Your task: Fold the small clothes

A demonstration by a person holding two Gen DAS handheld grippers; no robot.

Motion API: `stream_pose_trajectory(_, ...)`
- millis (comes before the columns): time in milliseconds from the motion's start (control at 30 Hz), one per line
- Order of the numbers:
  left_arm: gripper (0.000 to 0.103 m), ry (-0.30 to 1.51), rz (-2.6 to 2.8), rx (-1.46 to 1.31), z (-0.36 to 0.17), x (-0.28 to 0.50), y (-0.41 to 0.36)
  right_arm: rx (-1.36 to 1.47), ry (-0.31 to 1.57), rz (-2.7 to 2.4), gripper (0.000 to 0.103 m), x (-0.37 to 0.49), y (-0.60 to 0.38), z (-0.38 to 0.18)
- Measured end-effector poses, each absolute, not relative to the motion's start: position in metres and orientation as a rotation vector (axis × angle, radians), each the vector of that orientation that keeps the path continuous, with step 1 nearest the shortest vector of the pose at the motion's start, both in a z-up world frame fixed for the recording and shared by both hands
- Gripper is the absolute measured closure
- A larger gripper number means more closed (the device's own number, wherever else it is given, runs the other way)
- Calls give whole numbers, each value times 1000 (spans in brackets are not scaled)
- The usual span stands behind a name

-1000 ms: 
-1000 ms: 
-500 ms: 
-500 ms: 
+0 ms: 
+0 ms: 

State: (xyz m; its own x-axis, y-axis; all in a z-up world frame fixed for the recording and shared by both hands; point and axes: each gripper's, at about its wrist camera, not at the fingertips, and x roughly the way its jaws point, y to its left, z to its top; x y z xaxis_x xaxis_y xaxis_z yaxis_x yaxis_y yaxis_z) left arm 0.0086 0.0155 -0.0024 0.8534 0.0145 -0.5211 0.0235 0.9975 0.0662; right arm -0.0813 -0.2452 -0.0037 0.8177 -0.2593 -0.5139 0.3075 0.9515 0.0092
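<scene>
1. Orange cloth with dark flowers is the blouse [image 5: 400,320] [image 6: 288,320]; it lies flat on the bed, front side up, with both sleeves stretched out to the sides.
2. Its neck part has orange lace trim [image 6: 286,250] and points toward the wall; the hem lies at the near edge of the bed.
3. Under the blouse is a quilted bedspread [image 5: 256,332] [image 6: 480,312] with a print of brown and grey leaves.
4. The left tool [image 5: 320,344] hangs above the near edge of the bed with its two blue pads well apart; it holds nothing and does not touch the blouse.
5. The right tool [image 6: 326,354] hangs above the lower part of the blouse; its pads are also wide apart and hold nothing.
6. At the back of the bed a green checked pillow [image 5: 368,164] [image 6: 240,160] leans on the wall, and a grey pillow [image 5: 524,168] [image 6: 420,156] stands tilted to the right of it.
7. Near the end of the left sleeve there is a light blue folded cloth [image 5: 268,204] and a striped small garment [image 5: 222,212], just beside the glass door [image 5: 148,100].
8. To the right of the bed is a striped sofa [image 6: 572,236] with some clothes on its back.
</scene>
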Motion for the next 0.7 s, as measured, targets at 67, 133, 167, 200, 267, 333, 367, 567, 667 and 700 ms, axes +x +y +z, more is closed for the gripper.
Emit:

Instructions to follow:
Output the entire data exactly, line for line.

Output:
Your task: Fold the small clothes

A demonstration by a person holding two Gen DAS handheld grippers; no robot.

Motion API: `stream_pose_trajectory(_, ...)`
- millis (comes before the columns): time in milliseconds from the motion's start (control at 30 Hz), one per line
- Order of the numbers:
  left_arm: gripper (0.000 to 0.103 m), ry (-0.30 to 1.51), rz (-2.6 to 2.8), rx (-1.46 to 1.31), z (-0.36 to 0.17), x (-0.28 to 0.50), y (-0.41 to 0.36)
  right_arm: rx (-1.36 to 1.47), ry (-0.31 to 1.57), rz (-2.7 to 2.4), gripper (0.000 to 0.103 m), x (-0.37 to 0.49), y (-0.60 to 0.38), z (-0.38 to 0.18)
- Measured end-effector poses, each absolute, not relative to the motion's start: position in metres and orientation as a rotation vector (axis × angle, radians), each the vector of that orientation that keeps the path continuous, with step 1 nearest the shortest vector of the pose at the motion's start, both in a z-up world frame fixed for the recording and shared by both hands
- Gripper is the absolute measured closure
- A larger gripper number means more closed (the device's own number, wherever else it is given, runs the other way)
- Calls give whole numbers, each value times 1000 (spans in brackets are not scaled)
- The usual span stands behind a name

-1000 ms: 
-1000 ms: 
-500 ms: 
-500 ms: 
+0 ms: 
+0 ms: 

State: (xyz m; its own x-axis, y-axis; all in a z-up world frame fixed for the recording and shared by both hands; point and axes: each gripper's, at about its wrist camera, not at the fingertips, and x roughly the way its jaws point, y to its left, z to its top; x y z xaxis_x xaxis_y xaxis_z yaxis_x yaxis_y yaxis_z) left arm 0.0086 0.0155 -0.0024 0.8534 0.0145 -0.5211 0.0235 0.9975 0.0662; right arm -0.0813 -0.2452 -0.0037 0.8177 -0.2593 -0.5139 0.3075 0.9515 0.0092
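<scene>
1. Orange cloth with dark flowers is the blouse [image 5: 400,320] [image 6: 288,320]; it lies flat on the bed, front side up, with both sleeves stretched out to the sides.
2. Its neck part has orange lace trim [image 6: 286,250] and points toward the wall; the hem lies at the near edge of the bed.
3. Under the blouse is a quilted bedspread [image 5: 256,332] [image 6: 480,312] with a print of brown and grey leaves.
4. The left tool [image 5: 320,344] hangs above the near edge of the bed with its two blue pads well apart; it holds nothing and does not touch the blouse.
5. The right tool [image 6: 326,354] hangs above the lower part of the blouse; its pads are also wide apart and hold nothing.
6. At the back of the bed a green checked pillow [image 5: 368,164] [image 6: 240,160] leans on the wall, and a grey pillow [image 5: 524,168] [image 6: 420,156] stands tilted to the right of it.
7. Near the end of the left sleeve there is a light blue folded cloth [image 5: 268,204] and a striped small garment [image 5: 222,212], just beside the glass door [image 5: 148,100].
8. To the right of the bed is a striped sofa [image 6: 572,236] with some clothes on its back.
</scene>
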Motion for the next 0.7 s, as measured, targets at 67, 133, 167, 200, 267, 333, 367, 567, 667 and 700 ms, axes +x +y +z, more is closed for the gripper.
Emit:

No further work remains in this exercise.